Na prática, setores historicamente beneficiados por regimes de desoneração voltados à moderação de preços (não obstante com maior tributação na indústria – regime de tributação monofásica, como medicamentos, produtos farmacêuticos, higiene pessoal, defensivos agrícolas e alimentos), passam a sofrer tributação residual, sem direito à apropriação de créditos, nos termos do art. 4º, §7º, da LC 224/2025. O resultado é a transferência direta do ônus tributário ao consumidor final (consequência lógica dos reflexos econômicos da alteração de carga tributária), em frontal violação ao princípio da capacidade contributiva.
4. Capacidade contributiva, regressividade e EC 132/2023
A Emenda Constitucional nº 132/2023 elevou a mitigação da regressividade ao patamar de comando constitucional vinculante. Alterações na legislação tributária não podem agravar a incidência sobre a renda consumida nem produzir efeitos regressivos indiretos.
A majoração da base de cálculo do lucro presumido, embora formalmente incidente sobre a renda, gera efeitos econômicos regressivos.
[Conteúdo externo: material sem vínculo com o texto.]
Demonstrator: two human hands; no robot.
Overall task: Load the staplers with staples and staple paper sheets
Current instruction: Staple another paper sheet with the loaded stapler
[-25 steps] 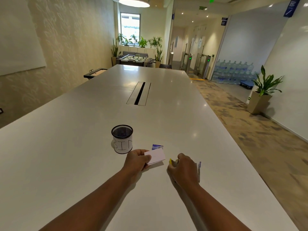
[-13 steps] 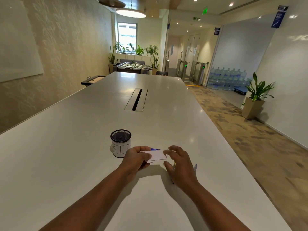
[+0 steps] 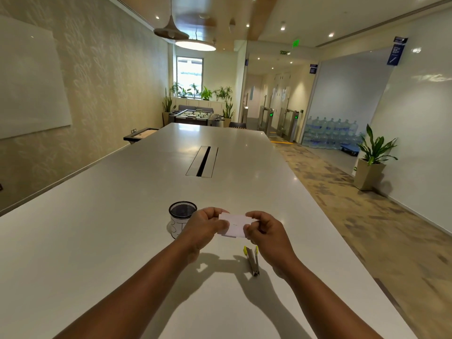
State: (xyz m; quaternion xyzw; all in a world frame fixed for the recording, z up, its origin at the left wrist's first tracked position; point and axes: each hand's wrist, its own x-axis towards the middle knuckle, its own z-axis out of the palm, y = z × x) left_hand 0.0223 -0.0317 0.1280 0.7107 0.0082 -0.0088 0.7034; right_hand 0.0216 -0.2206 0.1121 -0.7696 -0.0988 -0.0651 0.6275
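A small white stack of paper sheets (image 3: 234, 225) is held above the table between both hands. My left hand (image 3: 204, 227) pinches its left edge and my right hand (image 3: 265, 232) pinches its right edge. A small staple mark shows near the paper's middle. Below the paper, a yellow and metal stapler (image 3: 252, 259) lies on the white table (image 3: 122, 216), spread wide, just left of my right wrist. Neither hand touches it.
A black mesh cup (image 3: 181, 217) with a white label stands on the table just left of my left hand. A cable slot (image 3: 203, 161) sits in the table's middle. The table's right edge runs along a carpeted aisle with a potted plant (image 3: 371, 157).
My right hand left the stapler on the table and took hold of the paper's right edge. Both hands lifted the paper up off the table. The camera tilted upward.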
Empresas de médio porte, especialmente prestadoras de serviços, tendem a repassar o aumento de carga tributária aos preços finais, pressionando o consumo.
Somam-se a isso as demais medidas da LC 224/2025 — redução de créditos presumidos, tributação residual sobre alíquotas zero e restrições à não cumulatividade de PIS e Cofins — compondo um cenário sistêmico de regressividade material incompatível com o novo texto constitucional.
5. Violação à legalidade, à segurança jurídica e à vedação ao confisco
A elevação indireta da base de cálculo por meio da reclassificação conceitual do lucro presumido afronta:
- o princípio da legalidade estrita em matéria tributária;
- a proteção da confiança legítima dos contribuintes;
- a isonomia, ao criar diferenciações artificiais;
- e, em determinados contextos setoriais, a vedação ao efeito confiscatório.
Não se trata de ajuste marginal, mas de alteração estrutural de regime jurídico consolidado há décadas, sem transição adequada e sem aderência aos limites constitucionais materiais.
6. Judicialização como resposta institucional legítima
Diante desse quadro, a reação judicial dos contribuintes revela-se não apenas previsível, mas juridicamente fundamentada. A discussão transcende interesses individuais e assume contornos de controle de constitucionalidade do modelo adotado pela LC 224/2025.
Entre os fundamentos centrais a serem explorados destacam-se: (i) a natureza jurídica do lucro presumido como técnica de apuração; (ii) a violação ao art. 44 do CTN; (iii) a afronta ao art. 145, §1º, da Constituição; e (iv) o descumprimento do dever constitucional de mitigação da regressividade introduzido pela EC 132/2023.
7. Conclusão
A LC 224/2025 revela um movimento de ajuste fiscal que ultrapassa os limites da técnica tributária e ingressa no campo da inconstitucionalidade material. Ao redefinir regimes de apuração como benefícios fiscais e impor cortes lineares, o legislador compromete a coerência do sistema tributário e agrava distorções regressivas que a Constituição passou a repelir expressamente.
Nesse cenário, a resistência jurídica qualificada não apenas protege os contribuintes, mas cumpre função institucional essencial de preservação da ordem constitucional tributária.
(*) Advogado, especialista em Direito Tributário pelo IBET/BSB, Mestre e Doutorando em Direito Constitucional pelo IDP/BSB.